[Records from a data source]
[Start of section]
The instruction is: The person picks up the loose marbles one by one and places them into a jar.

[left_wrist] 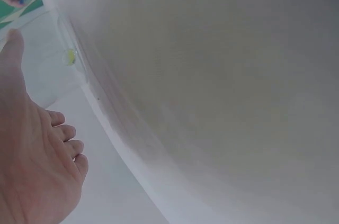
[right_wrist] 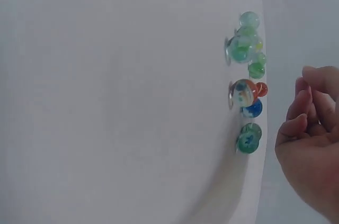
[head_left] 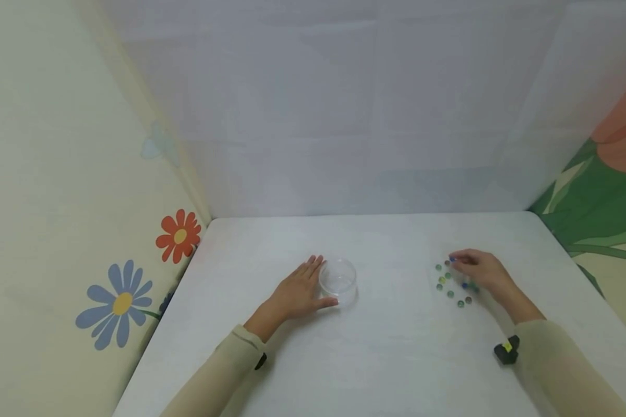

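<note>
My left grip (head_left: 296, 294): fingers straight, thumb spread apart, placed at left side of clear dish (head_left: 338, 280) on white surface (head_left: 386, 353). My right grip (head_left: 484, 271): thumb and fingertips together, clamped on blue marble (head_left: 452, 258). Loose marbles (head_left: 451, 294) scattered on surface near right grip, well apart from dish.

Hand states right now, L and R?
Left hand: open, fingers extended beside the clear container.
Right hand: closed, pinching a blue marble.

You occupy an indoor booth-like recess, wider premises undeterminable: pale backdrop (head_left: 318, 116) and flower-patterned walls (head_left: 57, 202) border your white table (head_left: 375, 353).
</note>
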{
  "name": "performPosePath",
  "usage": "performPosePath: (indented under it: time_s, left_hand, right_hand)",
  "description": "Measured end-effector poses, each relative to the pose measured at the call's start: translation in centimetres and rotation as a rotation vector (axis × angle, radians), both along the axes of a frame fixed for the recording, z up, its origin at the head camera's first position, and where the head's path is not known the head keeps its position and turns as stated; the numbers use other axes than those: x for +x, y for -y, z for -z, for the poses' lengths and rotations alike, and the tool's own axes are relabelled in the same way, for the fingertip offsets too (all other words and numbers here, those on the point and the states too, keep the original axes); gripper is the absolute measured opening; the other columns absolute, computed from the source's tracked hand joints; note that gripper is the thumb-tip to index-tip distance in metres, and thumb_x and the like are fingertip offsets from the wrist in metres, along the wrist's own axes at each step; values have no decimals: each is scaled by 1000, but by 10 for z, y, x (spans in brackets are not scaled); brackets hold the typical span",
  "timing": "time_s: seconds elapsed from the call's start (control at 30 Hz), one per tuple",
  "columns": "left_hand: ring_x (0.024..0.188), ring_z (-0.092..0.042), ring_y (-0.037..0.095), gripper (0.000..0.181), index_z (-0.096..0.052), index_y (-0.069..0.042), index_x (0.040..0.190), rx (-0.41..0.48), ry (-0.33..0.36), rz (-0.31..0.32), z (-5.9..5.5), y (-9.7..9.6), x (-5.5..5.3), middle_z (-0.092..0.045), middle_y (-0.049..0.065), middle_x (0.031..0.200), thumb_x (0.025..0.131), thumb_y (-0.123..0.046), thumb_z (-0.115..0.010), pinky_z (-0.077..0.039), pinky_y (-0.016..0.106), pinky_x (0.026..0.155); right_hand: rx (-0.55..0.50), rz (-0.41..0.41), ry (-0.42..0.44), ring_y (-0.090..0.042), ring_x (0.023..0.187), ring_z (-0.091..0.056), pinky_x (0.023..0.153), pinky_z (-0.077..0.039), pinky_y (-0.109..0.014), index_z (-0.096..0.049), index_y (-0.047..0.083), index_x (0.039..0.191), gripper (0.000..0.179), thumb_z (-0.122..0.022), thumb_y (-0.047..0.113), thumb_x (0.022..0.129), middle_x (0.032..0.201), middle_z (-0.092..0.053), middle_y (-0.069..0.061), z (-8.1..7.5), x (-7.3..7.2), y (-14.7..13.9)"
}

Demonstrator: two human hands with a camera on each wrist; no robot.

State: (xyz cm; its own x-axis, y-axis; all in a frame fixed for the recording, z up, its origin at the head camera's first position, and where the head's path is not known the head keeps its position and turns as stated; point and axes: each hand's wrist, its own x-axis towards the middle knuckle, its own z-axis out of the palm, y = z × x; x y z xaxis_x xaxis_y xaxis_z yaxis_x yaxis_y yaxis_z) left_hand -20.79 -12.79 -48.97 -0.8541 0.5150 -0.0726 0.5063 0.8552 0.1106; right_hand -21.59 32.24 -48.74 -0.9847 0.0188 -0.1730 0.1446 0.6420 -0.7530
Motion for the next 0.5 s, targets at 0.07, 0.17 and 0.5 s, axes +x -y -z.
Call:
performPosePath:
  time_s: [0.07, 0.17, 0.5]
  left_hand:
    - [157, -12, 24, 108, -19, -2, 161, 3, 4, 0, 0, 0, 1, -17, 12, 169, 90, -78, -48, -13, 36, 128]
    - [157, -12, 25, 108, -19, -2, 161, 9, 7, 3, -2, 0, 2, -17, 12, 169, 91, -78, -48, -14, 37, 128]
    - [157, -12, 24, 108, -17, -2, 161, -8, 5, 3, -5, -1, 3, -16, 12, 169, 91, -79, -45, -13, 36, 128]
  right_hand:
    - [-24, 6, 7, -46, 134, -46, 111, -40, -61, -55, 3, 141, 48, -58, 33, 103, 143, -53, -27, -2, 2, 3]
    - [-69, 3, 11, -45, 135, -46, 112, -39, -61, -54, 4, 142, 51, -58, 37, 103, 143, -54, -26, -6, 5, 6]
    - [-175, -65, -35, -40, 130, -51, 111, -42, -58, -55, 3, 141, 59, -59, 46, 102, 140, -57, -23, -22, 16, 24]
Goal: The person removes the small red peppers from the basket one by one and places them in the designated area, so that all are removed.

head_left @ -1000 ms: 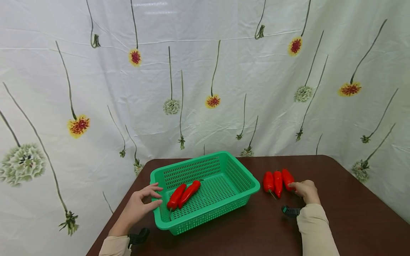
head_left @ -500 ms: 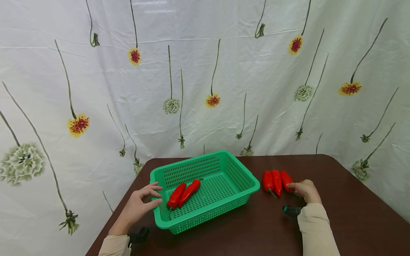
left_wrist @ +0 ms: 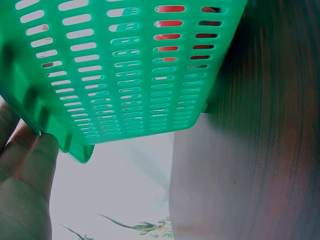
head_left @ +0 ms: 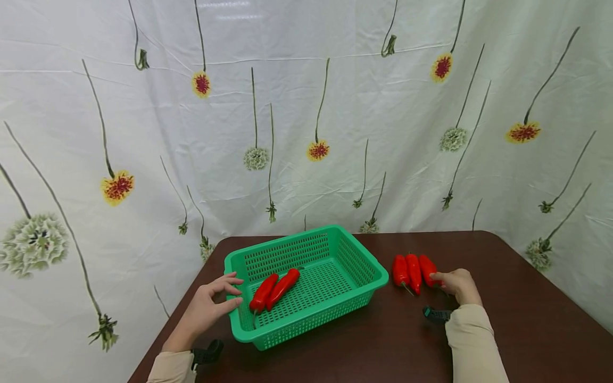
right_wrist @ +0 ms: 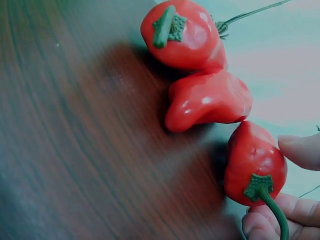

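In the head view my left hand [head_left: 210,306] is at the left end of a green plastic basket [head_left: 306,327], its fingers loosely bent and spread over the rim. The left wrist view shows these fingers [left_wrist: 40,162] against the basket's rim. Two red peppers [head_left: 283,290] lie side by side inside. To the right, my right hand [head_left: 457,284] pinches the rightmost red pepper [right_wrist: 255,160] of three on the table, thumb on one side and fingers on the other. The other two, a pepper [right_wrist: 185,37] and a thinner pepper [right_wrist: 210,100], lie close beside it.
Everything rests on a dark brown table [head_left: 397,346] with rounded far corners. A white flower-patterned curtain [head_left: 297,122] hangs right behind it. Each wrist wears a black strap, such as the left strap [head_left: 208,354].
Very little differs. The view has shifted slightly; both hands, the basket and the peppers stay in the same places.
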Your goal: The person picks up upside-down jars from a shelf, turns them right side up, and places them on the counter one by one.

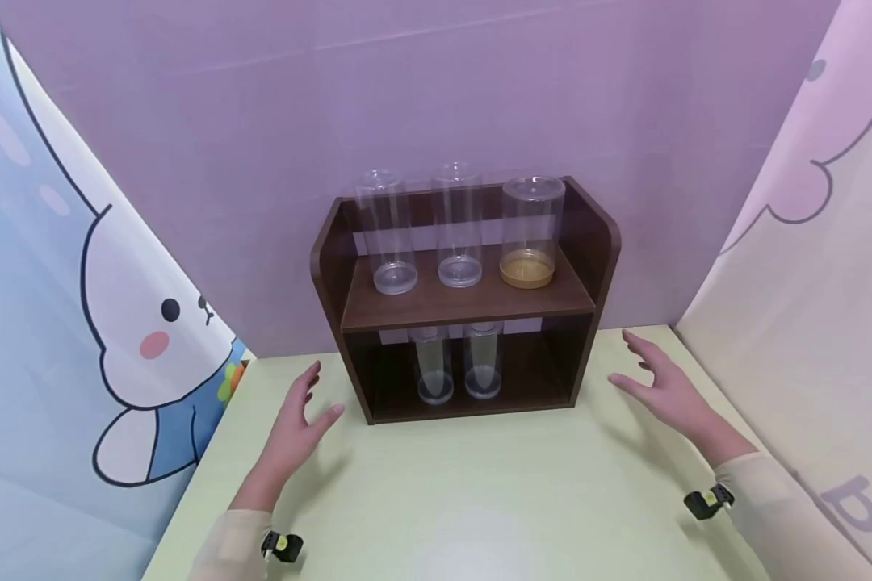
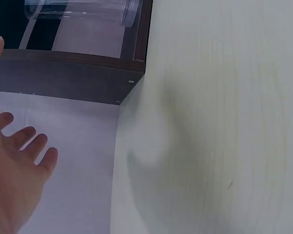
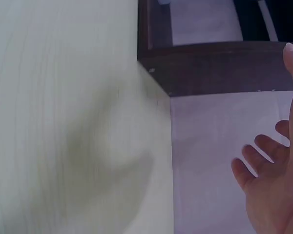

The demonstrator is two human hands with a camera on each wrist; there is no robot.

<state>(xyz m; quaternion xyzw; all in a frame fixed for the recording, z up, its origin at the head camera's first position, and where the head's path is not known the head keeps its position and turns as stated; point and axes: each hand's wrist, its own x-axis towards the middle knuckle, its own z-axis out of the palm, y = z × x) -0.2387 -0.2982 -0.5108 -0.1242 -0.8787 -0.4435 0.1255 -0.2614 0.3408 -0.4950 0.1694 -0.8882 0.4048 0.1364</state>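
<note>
A dark brown two-tier shelf [image 1: 472,311] stands at the back of the pale table. On its upper board are a tall clear jar [image 1: 385,234] at left, a second one [image 1: 458,230] in the middle, and a wider jar with a tan base [image 1: 529,242] at right. Two smaller clear jars [image 1: 433,367] [image 1: 483,363] stand on the lower board. My left hand [image 1: 294,432] hovers left of the shelf, fingers spread and holding nothing. To the right of the shelf, my right hand [image 1: 672,395] is likewise spread, apart from the side panel [image 3: 210,70].
The pale table [image 1: 465,492] extends in front of the shelf. Behind it hangs a purple cloth [image 1: 436,97]. A curtain with a cartoon rabbit [image 1: 160,323] borders the left, and a pink and white printed curtain [image 1: 807,307] the right.
</note>
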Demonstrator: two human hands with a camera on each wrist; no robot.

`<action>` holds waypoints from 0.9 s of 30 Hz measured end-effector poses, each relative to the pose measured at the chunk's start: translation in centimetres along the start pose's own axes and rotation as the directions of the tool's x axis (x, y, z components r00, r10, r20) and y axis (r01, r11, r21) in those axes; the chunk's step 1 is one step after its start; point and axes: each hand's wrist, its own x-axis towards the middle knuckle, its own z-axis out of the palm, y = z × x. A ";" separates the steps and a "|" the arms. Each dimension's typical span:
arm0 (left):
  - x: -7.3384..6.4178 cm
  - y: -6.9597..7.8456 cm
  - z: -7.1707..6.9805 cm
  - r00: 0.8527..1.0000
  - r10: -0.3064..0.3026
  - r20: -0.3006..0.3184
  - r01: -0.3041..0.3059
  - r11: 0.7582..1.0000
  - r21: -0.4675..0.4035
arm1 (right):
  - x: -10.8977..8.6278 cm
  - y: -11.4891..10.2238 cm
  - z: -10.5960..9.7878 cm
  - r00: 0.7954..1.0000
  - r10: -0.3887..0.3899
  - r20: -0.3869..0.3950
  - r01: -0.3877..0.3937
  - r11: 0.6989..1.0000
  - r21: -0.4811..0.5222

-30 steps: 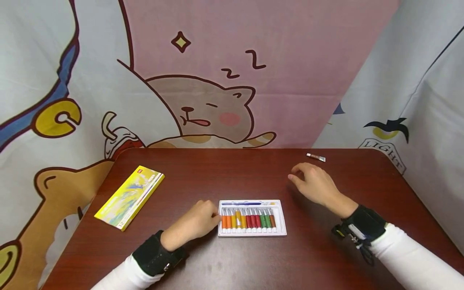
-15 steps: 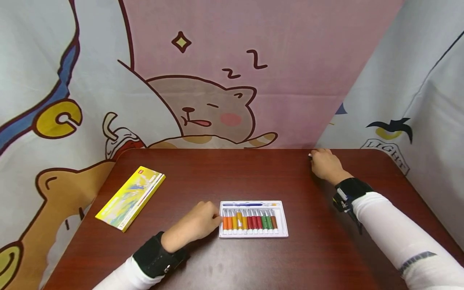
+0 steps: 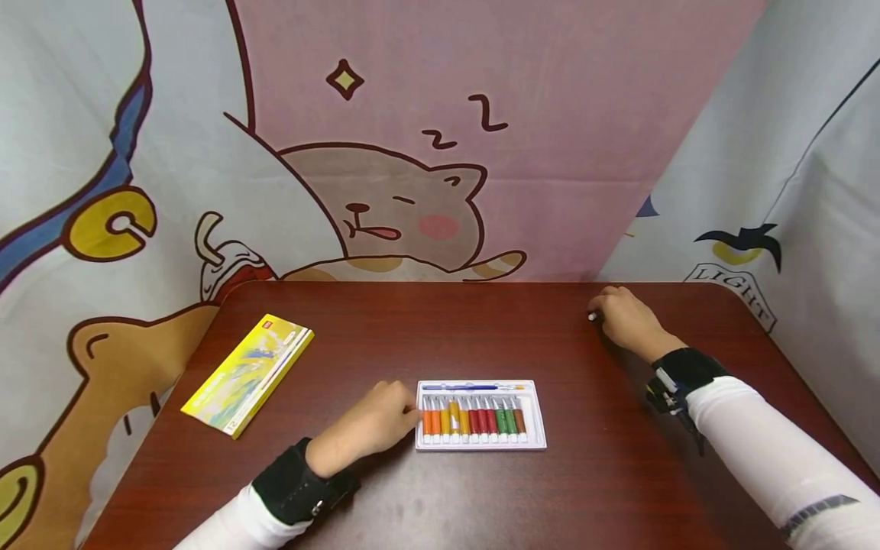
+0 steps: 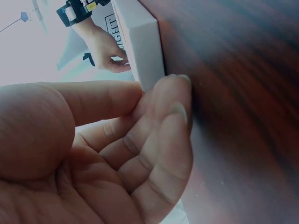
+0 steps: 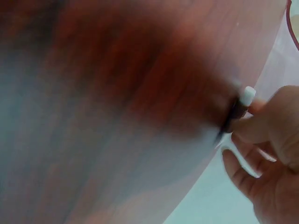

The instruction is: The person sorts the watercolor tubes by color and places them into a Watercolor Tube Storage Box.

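A white plastic tray [image 3: 533, 416] holds a row of paint tubes [image 3: 481, 422], running from orange through yellow and red to green and brown. Along its top slot lies a blue paintbrush [image 3: 467, 388]. At the tray's left edge is my left hand [image 3: 374, 420]; its thumb and curled fingertips pinch the tray's side, seen close up in the left wrist view beside the tray corner [image 4: 145, 42]. Near the table's far right edge, my right hand [image 3: 629, 321] pinches a dark brown paint tube [image 5: 236, 112] with a white cap, held just above the table by thumb and fingers.
A yellow paint box [image 3: 247, 374] lies slanted on the left of the reddish-brown table [image 3: 426, 328]. Behind the table hangs a printed cloth [image 3: 550, 137] with cartoon animals.
My right hand reached to the far right, picked up the lone brown paint tube there, and has since drawn slightly back toward me. The left hand has stayed at the tray.
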 end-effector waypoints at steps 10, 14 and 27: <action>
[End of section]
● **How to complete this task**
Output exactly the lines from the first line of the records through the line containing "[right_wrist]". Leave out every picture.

● **The completed task**
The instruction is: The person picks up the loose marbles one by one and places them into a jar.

[left_wrist] 
[right_wrist] 

The exercise was worked through completely.